(WORK REQUIRED): Copy the lines below verbatim. Begin with the first and end with the line containing "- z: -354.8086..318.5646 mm".

(COLLECTED MATERIAL):
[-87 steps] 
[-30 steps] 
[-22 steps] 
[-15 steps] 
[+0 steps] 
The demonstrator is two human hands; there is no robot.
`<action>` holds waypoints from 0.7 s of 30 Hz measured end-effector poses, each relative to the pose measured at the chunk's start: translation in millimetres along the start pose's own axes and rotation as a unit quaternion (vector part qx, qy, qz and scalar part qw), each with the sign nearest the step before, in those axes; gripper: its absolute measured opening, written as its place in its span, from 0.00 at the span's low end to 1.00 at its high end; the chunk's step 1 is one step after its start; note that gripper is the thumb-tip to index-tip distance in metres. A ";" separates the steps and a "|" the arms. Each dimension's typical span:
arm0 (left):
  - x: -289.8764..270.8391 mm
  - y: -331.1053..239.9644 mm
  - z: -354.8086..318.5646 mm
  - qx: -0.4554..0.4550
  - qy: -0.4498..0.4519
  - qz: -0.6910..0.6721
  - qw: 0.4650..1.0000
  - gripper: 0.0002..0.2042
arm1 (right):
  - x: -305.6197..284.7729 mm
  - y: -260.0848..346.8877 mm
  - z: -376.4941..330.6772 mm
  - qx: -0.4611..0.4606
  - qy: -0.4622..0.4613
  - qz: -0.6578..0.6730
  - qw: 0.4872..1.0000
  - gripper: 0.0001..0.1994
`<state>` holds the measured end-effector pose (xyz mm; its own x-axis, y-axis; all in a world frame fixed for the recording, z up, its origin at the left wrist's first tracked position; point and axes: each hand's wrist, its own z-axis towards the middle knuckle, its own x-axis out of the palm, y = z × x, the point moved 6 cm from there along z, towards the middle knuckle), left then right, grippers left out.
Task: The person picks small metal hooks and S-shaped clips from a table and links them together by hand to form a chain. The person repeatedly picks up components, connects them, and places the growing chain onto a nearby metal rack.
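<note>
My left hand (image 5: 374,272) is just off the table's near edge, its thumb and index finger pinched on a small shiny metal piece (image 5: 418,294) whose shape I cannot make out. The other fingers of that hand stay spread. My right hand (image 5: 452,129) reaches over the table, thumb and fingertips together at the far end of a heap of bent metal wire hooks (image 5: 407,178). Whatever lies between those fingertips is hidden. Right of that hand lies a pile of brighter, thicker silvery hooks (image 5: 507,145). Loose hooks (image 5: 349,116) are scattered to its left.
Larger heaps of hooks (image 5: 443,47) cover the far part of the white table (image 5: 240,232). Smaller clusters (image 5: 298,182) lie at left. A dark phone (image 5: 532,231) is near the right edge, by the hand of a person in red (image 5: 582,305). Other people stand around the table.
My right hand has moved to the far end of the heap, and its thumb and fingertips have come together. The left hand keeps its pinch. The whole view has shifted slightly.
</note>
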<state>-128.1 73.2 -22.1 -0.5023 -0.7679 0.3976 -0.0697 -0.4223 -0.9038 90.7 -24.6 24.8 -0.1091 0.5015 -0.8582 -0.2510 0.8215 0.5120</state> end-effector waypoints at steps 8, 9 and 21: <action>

(EXPECTED ANSWER):
[-87 steps] 
[-30 steps] 
[-22 steps] 
[-15 steps] 
[+0 steps] 
The demonstrator is two human hands; there is no robot.
`<action>` holds waypoints from 0.7 s of 30 Hz measured end-effector poses, each relative to the pose measured at the chunk's start: translation in millimetres along the start pose's own axes and rotation as a unit quaternion (vector part qx, qy, qz and scalar part qw), each with the sign nearest the step before, in those axes; gripper: its absolute measured opening, written as its place in its span, from 0.00 at the span's low end to 1.00 at its high end; the chunk's step 1 is one step after its start; note that gripper is the thumb-tip to index-tip distance in metres. A ";" separates the steps and a "|" the arms. Each dimension's typical span:
arm0 (left):
  - x: -289.8764..270.8391 mm
  - y: -331.1053..239.9644 mm
  - z: -354.8086..318.5646 mm

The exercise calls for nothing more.